Data excerpts:
=======

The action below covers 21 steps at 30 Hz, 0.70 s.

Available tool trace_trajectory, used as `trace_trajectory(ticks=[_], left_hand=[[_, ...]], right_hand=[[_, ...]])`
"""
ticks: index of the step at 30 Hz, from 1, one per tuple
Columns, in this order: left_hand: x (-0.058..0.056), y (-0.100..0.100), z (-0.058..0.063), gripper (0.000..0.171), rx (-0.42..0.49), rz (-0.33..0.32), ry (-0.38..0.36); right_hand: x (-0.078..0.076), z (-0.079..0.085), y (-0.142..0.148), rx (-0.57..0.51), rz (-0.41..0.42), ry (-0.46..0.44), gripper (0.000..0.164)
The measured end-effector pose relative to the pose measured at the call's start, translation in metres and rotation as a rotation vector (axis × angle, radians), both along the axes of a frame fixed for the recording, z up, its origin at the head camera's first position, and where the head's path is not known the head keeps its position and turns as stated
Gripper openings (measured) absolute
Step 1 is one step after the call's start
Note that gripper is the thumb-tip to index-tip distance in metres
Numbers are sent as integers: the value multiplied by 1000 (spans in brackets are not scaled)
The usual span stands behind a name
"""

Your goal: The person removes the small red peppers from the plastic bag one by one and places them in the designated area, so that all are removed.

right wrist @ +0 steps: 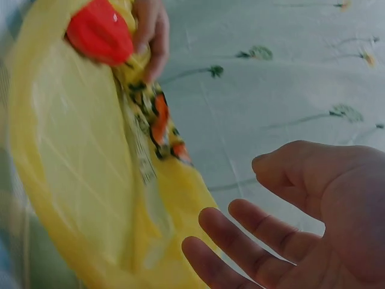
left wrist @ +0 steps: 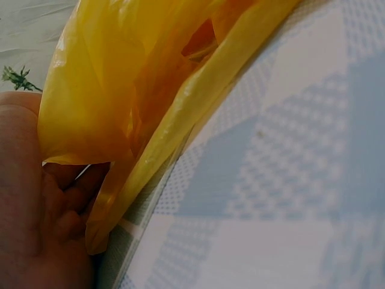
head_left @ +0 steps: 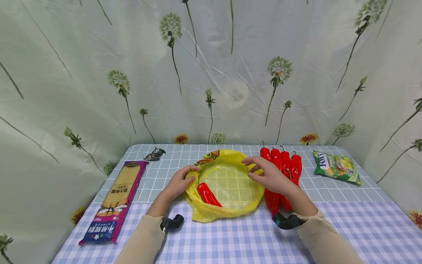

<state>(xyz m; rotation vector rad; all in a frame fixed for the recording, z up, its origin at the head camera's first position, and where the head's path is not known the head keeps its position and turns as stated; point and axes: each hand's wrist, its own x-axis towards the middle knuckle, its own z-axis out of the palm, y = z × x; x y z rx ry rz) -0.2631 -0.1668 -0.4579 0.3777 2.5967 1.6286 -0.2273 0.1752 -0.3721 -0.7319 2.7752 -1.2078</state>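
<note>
A yellow plastic bag (head_left: 227, 212) lies with its mouth spread wide, a cartoon print on its far left side. One red pepper (head_left: 209, 195) is inside, near the left edge. My left hand (head_left: 179, 180) holds the bag's left rim, the plastic between thumb and fingers; in the left wrist view the yellow film (left wrist: 114, 90) passes over the palm side. Over the bag's right rim hovers my right hand (head_left: 268, 176), fingers loosely bent and spread apart, holding nothing. Beneath and beside that hand several red peppers (head_left: 286, 161) lie together, partly covered by it.
At the left lies a long pasta packet (head_left: 113, 201), with a small black wrapper (head_left: 155, 154) behind it. A green snack bag (head_left: 337, 167) sits at the far right. A flower-patterned curtain (head_left: 230, 91) hangs behind the checked tablecloth (head_left: 211, 242).
</note>
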Motion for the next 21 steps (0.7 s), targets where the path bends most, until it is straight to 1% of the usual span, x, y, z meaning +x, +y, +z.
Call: trace_trajectory(ticks=[4,11,16,21], left_hand=[[0,0,0,33,-1,4,-7],[1,0,1,33,4,-1,3],[1,0,-1,33,8,-3,-15],[0,1,-3,33,9,0,-16]], right_hand=[[3,-5,-17,-17,38,-43,45],[7,-14,-43,-29,122,-52,48],[10,-21,-58,-5,154,-47,47],[11,-28,-71,-4,177,-81,48]])
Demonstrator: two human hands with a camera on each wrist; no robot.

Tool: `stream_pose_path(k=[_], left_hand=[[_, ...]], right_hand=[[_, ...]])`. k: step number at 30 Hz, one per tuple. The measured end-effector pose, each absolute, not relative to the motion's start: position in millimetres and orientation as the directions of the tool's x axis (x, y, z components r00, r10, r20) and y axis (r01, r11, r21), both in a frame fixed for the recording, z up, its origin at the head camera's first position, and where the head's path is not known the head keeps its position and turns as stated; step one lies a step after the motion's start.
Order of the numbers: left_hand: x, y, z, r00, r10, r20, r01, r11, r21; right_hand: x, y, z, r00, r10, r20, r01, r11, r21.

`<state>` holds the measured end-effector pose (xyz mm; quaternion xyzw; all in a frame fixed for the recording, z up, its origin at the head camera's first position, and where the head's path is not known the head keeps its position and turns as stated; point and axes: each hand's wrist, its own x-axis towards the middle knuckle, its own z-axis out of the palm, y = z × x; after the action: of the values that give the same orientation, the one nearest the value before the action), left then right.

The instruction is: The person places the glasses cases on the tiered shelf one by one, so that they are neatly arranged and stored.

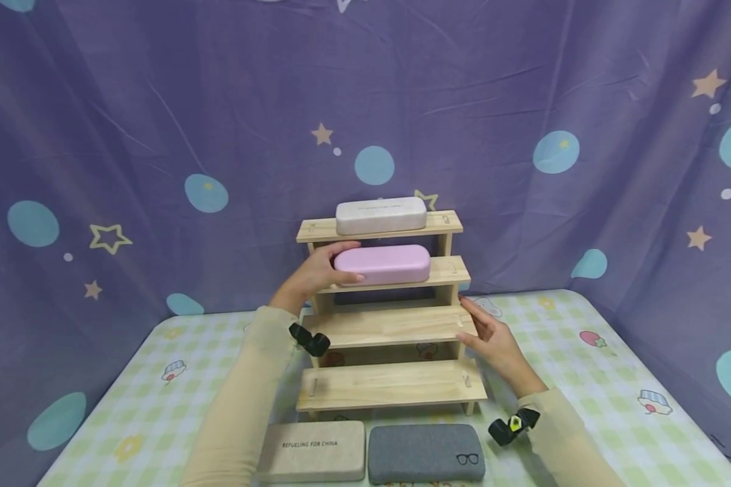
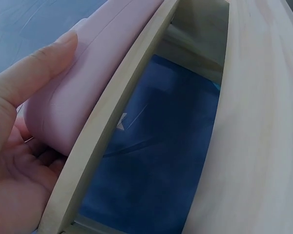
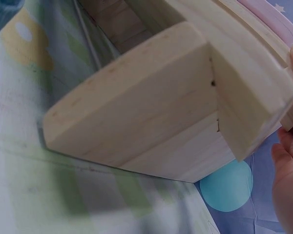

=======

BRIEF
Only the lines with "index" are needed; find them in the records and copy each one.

RESPONSE TO THE EXERCISE
ticks: index of the step at 30 Hz, from 1, one per tuple
Note that gripper is the thumb-tip to index-tip distance in metres

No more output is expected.